Published using Google Docs
ZOOKEEPER-512 (release)
Updated automatically every 5 minutes

ZooKeeper-512

FLE election fails to elect leader

(1)  Log information

(1.1) Roles in this case

5 zk servers

(1.2) Symptoms

Environment:

There are 5 zk servers in the cluster.

“I was doing fault injection testing using aspectj and noticed that after some time (after 16:23:50,525) no quorum is formed.

The faults are injected into socketchannel read/write, I throw exceptions randomly at a 1/200 ratio (rand.nextFloat() <= .005 => throw IOException

You can see when a fault is injected in the log via:

2009-08-19 16:57:09,568 - INFO [Thread-74:ReadRequestFailsIntermittently@38] - READPACKET FORCED FAIL”

The jstack trace is for one of the servers. Notice that #RecvWorker != #SendWorker

2009-08-19 16:59:45  Full thread dump Java HotSpot(TM) Client VM (14.0-b16 mixed mode, sharing):

"Thread-182" prio=10 tid=0x08a81c00 nid=0x6fa9 runnable [0xb48ff000]

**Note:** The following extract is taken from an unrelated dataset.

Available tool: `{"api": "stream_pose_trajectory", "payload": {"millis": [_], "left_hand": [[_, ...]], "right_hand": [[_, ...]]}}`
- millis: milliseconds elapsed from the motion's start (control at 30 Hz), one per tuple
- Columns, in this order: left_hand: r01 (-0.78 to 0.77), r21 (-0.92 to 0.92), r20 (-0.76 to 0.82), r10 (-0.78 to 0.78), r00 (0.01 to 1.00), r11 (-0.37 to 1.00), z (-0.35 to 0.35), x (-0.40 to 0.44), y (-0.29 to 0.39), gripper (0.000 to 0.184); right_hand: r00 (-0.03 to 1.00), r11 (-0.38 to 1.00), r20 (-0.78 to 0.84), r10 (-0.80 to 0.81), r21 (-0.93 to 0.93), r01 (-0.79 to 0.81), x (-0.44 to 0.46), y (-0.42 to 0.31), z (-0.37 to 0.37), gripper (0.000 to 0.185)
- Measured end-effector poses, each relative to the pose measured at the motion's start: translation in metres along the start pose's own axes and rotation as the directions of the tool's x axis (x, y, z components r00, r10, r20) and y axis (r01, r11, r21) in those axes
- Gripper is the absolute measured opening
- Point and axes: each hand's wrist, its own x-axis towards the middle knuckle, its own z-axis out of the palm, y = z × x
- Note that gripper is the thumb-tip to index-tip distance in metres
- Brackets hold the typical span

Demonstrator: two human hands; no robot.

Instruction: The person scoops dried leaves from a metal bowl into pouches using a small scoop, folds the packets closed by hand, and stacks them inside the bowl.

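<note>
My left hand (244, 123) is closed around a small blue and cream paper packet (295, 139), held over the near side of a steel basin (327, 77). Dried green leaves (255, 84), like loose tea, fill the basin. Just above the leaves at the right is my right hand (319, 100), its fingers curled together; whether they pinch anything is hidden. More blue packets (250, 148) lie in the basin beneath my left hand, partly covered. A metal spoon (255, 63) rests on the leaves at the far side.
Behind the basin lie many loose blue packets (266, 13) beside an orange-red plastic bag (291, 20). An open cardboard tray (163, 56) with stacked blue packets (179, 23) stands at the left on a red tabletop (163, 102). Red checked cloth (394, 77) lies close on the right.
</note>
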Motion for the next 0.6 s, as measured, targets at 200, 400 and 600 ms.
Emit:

   java.lang.Thread.State: RUNNABLE

       ...

       at org.apache.zookeeper.server.quorum.QuorumCnxManager$RecvWorker.run(QuorumCnxManager.java:594)

"Thread-181" prio=10 tid=0x08b32800 nid=0x6fa7 waiting on condition [0xb4476000]

   java.lang.Thread.State: WAITING (parking)

       ...

       at org.apache.zookeeper.server.quorum.QuorumCnxManager$SendWorker.run(QuorumCnxManager.java:533)

       ...

"Thread-180" prio=10 tid=0x08af4000 nid=0x6edd runnable [0xb4569000]

   java.lang.Thread.State: RUNNABLE

       ...

       at org.apache.zookeeper.server.quorum.QuorumCnxManager$RecvWorker.run(QuorumCnxManager.java:594)

"Thread-179" prio=10 tid=0x08a87800 nid=0x6edb waiting on condition [0xb4b87000]

   java.lang.Thread.State: WAITING (parking)

       ...

       at org.apache.zookeeper.server.quorum.QuorumCnxManager$SendWorker.run(QuorumCnxManager.java:533)

"Thread-131" prio=10 tid=0x08a0d400 nid=0x5fc3 waiting on condition [0xb4bd8000]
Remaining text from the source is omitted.